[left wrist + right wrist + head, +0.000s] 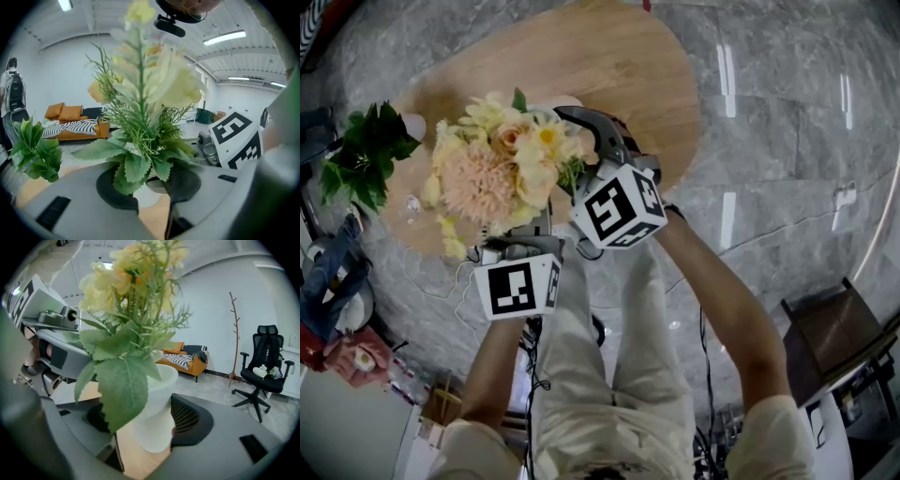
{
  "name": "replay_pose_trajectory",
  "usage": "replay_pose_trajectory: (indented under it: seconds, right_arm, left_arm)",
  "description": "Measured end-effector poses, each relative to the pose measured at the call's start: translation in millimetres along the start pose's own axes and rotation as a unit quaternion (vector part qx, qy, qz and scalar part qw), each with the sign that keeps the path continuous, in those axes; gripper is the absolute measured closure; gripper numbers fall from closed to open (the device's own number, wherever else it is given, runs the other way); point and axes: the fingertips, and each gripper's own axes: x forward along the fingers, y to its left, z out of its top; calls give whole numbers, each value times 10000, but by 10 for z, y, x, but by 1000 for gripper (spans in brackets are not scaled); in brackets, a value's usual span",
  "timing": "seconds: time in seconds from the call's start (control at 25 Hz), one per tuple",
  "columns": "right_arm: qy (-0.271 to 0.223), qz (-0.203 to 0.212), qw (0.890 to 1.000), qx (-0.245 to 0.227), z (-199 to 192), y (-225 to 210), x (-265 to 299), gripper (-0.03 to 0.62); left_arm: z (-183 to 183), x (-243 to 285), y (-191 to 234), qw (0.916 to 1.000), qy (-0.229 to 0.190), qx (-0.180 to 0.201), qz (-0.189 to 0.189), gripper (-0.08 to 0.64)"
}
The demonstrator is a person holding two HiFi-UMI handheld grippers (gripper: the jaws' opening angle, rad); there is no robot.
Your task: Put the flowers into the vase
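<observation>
The flowers (487, 178) stood upright in the white vase (159, 394) on the table (619, 75), stems down, blooms up; the right claw (143, 420) clasped the vase, the left claw (151, 185) gaped loosely around their leaves.

Oval wooden table (609, 66), which stood on a grey marbled floor (769, 112). Directly on its top were a white vase (154, 408), toward the near side, and a leafy green plant (366, 155) at the left edge.

Matt wht vase (157, 404), wood tabletop (609, 66), glossy stone-look floor (787, 122)
</observation>
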Motion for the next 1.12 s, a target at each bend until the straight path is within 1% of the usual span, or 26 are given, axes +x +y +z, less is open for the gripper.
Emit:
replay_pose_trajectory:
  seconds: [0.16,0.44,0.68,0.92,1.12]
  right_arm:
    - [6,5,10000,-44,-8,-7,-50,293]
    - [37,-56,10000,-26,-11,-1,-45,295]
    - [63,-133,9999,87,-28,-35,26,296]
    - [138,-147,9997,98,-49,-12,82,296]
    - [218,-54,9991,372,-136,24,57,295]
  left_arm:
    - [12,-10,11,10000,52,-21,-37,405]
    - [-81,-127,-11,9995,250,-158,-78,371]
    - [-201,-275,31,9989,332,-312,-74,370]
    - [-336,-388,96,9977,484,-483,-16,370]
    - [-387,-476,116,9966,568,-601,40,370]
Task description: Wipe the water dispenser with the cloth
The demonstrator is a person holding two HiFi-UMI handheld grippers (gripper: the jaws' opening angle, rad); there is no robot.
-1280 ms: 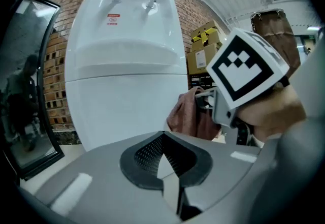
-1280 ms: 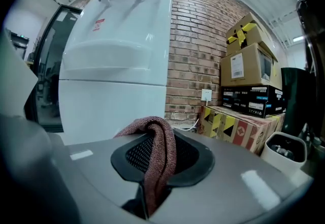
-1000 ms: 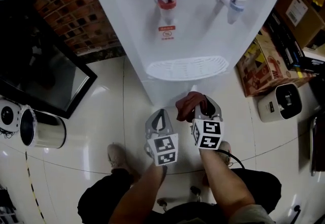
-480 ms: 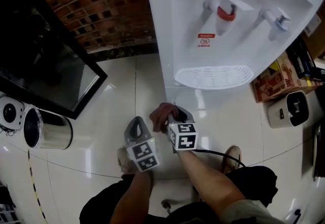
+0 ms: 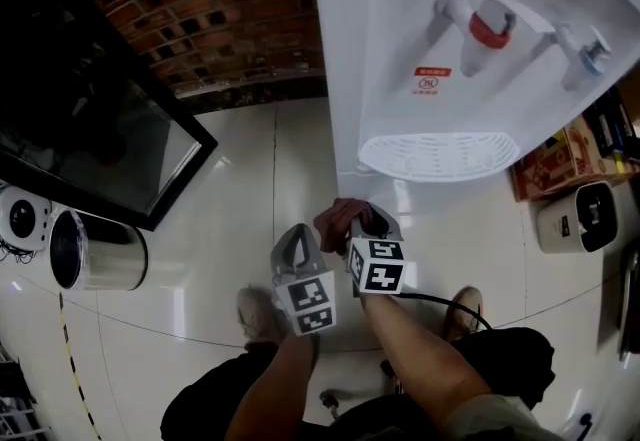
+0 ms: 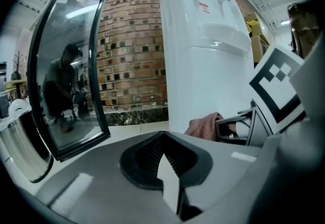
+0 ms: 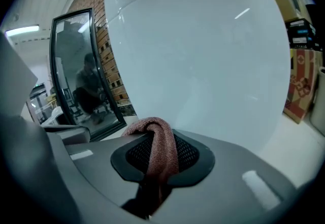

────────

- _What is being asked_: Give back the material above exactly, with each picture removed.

- _Solution below_:
[left wrist + right wrist + head, +0.000s] 
{
  "name": "replay_pose_trajectory",
  "usage": "replay_pose_trajectory: (indented under it: seconds, right_arm, left_arm)",
  "description": "Measured end-effector poses, each relative to the pose measured at the call's start: translation in millimetres along the start pose's own axes and rotation as a unit quaternion (vector part qx, qy, qz and scalar part qw), each with the sign that keeps the path continuous, in those axes; gripper is the absolute measured closure; gripper numbers fall from closed to open (the device's own number, wherever else it is given, runs the other way); point and axes: the fingertips, and each gripper's own axes: x forward along the fingers, y to its left, z out of its top; calls give whole numbers, each value times 10000, but by 10 for z, y, x, but by 1000 for gripper (spans in brackets are not scaled); in brackets, a value's usual span",
  "timing": "seconds: time in seconds from the call's start (control at 25 Hz), one per tuple",
  "columns": "right_arm: qy (-0.271 to 0.223), qz (-0.203 to 0.212), qw (0.890 to 1.000), qx (-0.245 to 0.227), z (-199 to 192), y (-225 to 210), x (-265 to 299), gripper (-0.03 to 0.62); left_arm: z (-183 to 183), x (-243 to 285), y (-191 to 234), qw (0.916 to 1.000), qy (-0.229 to 0.190), qx (-0.180 to 0.201), qz (-0.189 to 0.189), gripper (-0.08 to 0.64)"
}
The demonstrator is a person holding two HiFi-UMI handheld grippers (gripper: the jaws' opening angle, rad); there is no robot.
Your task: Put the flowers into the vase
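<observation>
The flowers (487, 178) stood upright in the white vase (159, 394) on the table (619, 75), stems down, blooms up; the right claw (143, 420) clasped the vase, the left claw (151, 185) gaped loosely around their leaves.

Oval wooden table (609, 66), which stood on a grey marbled floor (769, 112). Directly on its top were a white vase (154, 408), toward the near side, and a leafy green plant (366, 155) at the left edge.

Matt wht vase (157, 404), wood tabletop (609, 66), glossy stone-look floor (787, 122)
</observation>
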Motion for the next 1.12 s, a target at each bend until the straight path is within 1% of the usual span, or 26 are given, axes +x +y +z, less is open for the gripper.
Emit:
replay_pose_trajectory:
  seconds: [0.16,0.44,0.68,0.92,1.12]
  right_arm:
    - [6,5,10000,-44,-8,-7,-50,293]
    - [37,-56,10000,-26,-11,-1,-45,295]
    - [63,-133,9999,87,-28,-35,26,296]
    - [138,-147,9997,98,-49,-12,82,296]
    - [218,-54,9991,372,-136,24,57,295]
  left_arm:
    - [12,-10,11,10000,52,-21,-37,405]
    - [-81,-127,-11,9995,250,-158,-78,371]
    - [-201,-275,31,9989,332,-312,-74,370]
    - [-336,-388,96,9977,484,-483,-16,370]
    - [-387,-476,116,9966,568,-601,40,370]
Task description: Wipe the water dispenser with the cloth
The demonstrator is a person holding two HiFi-UMI handheld grippers (gripper: the jaws' opening angle, rad); there is no robot.
-1280 ms: 
-1280 ms: 
-1000 ms: 
-480 ms: 
+0 ms: 
+0 ms: 
+0 ms: 

No further output is given for this exercise.